No chance. Mulcaire’s already spilled enough dirt that his disappearance now would raise far too many questions.
My guess. He will come forward and say that he was acting completely alone, that his tactics were not sanctioned or known of by Wade/Brooks. Coulson may put his hand up as well and take management level blame. Jail sentences, if any, will be minimal. The government will say how a few bad apples have ruined journalism’s reputation, and roll out some ineffectual regulation changes
Then, in a few years, both scapegoats will disappear into very well funded retirement.
So far we’ve got the PI, the NoW journos, Rebekahaha, News International, Murdoch, the Met and the Prime Minister defending his Director of Communications - who’s now been revealed to have been paying off the cops. This is huge, and getting bigger and bigger. I sincerely hope the shit will stick where it’s meant to, but don’t hold out much hope.
Please note how that statement leaves plenty of room to either take the blame (“I cracked under the pressure and went too far”) or point the finger (“Coulson/Wade knew what I was doing and approved it”).
This has been running for years and I’ve followed it closely. People involved say they bribe telephone companies all the time. If they can reset a password they can reset it to one their client knows for one thing. They bribe them for unlisted numbers also.
They also obtain detailed bank account details. The most recent ‘revelations’ are payments to police. Tabloid news is a ruthless big business with deep pockets and people everywhere are weak and easily corruptible.
Now we get to it, payments to corrupt police for details such as phone number to enable hacking.
So previous police investigations of this brought few results and generallly ran into the sand, not hard to work out what went on here. The fact that entire investigations appear from the outside to have been compromised indicates the extent of this corruption.
This is getting bigger and bigger, as I earlier mentioned in my paranoid fantasy, it seems entirely possible that the police and the press have colluded to use this as a way of wire tapping so they can get around judicial oversight.
Every trade unionist understands that telephones are not secure, I wonder how much information has been gathered by the poolice regarding protests and industrial action using this alliance with the press instead of presenting their case before the judiciary for phone taps.
One wonders how much MP communication has been monitored this way and has subsequently made it out into the national press as ‘unsourced leaks’
Here’s the stuff I was referring to upthread about Brooks potentially trapping herself in a lie. I’d kind of got it wrong - mea culpa - but the paper did publish a story about a voicemail from Millie Dowler’s voicemail during Brook’s tenure as editor of NotW - which theoretically means she did know about this.
Conveniently, it is claimed by News Int that Brooks was on holiday in Italy during the period that this story was produced. Apparently, she was also on holiday around the time of the Soham murders; the families of the victims seemingly also having had their phones hacked by NotW.

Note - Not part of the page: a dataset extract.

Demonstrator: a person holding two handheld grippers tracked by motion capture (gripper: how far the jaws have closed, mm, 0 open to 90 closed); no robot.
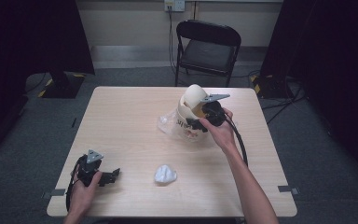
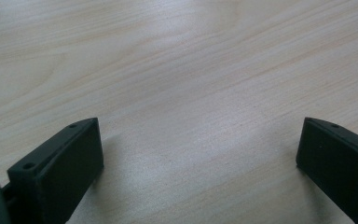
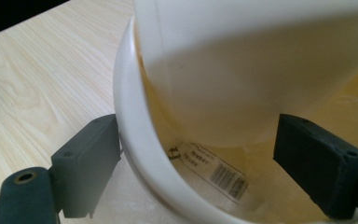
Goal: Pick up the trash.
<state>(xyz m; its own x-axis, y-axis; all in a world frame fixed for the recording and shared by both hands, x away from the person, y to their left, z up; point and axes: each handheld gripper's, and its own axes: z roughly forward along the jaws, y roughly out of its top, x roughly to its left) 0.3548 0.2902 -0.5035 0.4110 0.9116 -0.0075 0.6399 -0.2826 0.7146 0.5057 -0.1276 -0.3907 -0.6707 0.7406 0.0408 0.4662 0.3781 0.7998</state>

Two things are happening - one, the future of Brooks at News Int has obviously become a priority for the company. They are doing anything they can to remove the possibilty that she is at fault. The second thing, by extension, is that Andy Coulson, as he was her deputy at the time, is being hung out to dry. I would imagine he is going to be the fall guy - given he no longer works for NotW or News Int, I imagine that the corporation will claim that they have conducted investigations and such practices are no longer being used and thus try to worm their way out of sanction.

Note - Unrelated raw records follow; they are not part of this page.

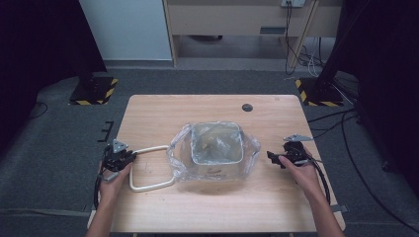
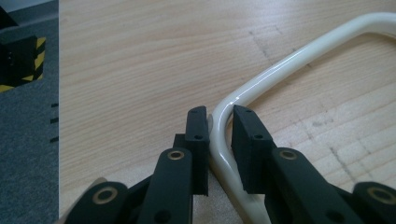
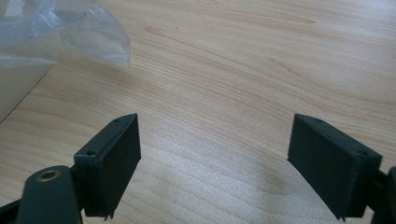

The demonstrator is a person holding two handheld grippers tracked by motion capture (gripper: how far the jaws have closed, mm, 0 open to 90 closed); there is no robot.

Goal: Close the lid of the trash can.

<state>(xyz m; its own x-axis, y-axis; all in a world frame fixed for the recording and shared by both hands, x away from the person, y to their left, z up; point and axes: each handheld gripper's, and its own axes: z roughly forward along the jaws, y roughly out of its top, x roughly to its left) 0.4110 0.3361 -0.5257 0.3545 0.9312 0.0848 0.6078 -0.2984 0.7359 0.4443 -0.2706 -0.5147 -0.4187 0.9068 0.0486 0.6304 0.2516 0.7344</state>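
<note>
Hands: two, one gripper each.
Left gripper [image 2: 219,119]: jaws closed on one cream handle [image 1: 148,168], left of bin.
Right gripper [image 3: 215,163]: jaws wide apart, nothing between.
Bin [image 1: 216,160]: one, bag-lined [image 1: 254,148], mid-table [image 1: 148,111].

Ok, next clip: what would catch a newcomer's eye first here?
Probably the square container lined with a crumpled clear plastic bag in the middle of the wooden table. Next, the cream tube frame lying to its left, with the left gripper closed around its bend. The right gripper sits open over bare wood to the right of the bag.
</note>
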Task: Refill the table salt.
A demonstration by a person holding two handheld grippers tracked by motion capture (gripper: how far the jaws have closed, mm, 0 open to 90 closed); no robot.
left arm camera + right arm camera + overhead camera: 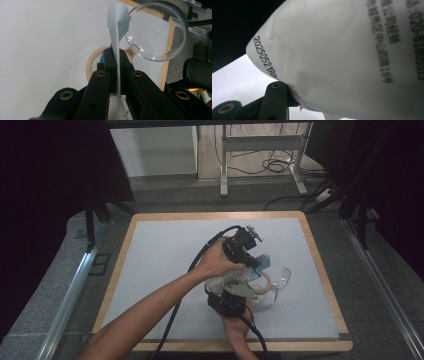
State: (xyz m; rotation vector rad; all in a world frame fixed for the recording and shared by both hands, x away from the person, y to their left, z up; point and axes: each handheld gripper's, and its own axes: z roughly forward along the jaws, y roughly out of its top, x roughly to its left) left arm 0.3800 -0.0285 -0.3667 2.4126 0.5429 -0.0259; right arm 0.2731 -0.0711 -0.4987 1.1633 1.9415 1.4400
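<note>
My left forearm crosses far and right, and its gripper (248,251) is clamped tight on the packet's (117,37) thin top edge. My right gripper (235,287), near side, grasps the packet body (342,57) mid-table, over the clear bowl (160,32). Printed digits read on the right gripper view; the tape roll (92,63) sits below in the left's.

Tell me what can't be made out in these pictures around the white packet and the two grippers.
- High view: most of the white packet, covered by the hands and both grippers.
- Right gripper view: the packet hides the right gripper's far jaw and the table ahead; its print runs off the edge.
- Left gripper view: the tape roll sits partly behind the jaws; the packet's contents aren't visible.
</note>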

Coulson deserves what is coming to him. Someone needs to be able to pin something substantial on Brooks though - it’s pretty wearing how she seems to have an excuse at every turn.
I’m not fan of NOTW or the rest of the Murdoch empire, but isn’t it plausible that they got the information about the voicemail message when conducting an interview with the family?

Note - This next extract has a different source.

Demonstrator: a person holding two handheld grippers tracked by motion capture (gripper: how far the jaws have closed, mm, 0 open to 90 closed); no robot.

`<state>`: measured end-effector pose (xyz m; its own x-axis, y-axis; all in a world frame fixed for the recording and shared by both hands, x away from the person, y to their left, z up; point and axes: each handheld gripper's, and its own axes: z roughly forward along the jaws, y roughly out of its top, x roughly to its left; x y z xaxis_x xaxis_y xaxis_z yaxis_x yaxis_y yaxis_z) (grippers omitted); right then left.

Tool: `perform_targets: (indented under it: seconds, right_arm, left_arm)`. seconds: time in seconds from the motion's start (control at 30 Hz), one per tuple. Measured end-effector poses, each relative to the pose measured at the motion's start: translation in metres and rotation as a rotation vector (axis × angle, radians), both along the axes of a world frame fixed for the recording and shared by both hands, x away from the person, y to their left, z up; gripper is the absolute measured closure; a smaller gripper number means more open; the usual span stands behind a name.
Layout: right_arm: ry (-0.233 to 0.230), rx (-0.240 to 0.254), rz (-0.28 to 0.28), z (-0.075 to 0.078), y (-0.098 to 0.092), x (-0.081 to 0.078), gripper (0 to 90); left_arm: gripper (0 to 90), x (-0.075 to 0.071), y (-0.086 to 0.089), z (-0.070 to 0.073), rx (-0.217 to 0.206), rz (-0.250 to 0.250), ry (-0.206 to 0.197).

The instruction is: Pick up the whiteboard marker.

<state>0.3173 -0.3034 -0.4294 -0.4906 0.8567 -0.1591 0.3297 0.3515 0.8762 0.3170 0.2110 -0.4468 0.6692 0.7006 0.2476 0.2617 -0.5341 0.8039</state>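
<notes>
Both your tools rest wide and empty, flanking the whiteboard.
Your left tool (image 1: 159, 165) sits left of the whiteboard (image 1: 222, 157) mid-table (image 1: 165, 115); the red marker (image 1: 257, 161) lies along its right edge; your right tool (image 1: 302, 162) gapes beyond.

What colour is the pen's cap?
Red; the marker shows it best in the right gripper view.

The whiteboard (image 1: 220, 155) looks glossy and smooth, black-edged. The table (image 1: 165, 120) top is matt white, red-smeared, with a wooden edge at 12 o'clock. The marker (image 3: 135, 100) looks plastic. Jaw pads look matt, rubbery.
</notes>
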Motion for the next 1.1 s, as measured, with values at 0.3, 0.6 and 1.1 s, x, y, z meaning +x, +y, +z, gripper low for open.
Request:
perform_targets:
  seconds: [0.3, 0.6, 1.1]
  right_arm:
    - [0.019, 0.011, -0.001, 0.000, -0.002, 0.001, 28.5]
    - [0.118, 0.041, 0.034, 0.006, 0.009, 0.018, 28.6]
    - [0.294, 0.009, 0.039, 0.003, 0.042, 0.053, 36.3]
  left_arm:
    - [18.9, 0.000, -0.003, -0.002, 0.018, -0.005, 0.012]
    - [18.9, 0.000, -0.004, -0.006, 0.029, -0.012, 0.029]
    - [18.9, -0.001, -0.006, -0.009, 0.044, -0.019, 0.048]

It just doesn’t feel like rock-solid “evidence” to me.
The voicemail referred to in the article was from an employment agency - not from the family. I am no tech expert, so, to me, it’s possible that the family could have had access to her voicemail and referred to this message from the employment agency in interviews - but it seems unlikely to me that they had this access given that the initial story here is about how the family were given false hope because they weren’t getting inbox full messages from her phone, as messages were being deleted - thus leading them to believe that their daughter was still alive.
It is also possible that they did not directly hack the voicemail account and paid off a phone company worker to do it for them. This would also be pretty reprehensible.
BBC, The Telegraph and the Daily Mail all now reporting that family members of servicemen killed in Iraq and Afghanistan were targeted. What a fucking mess.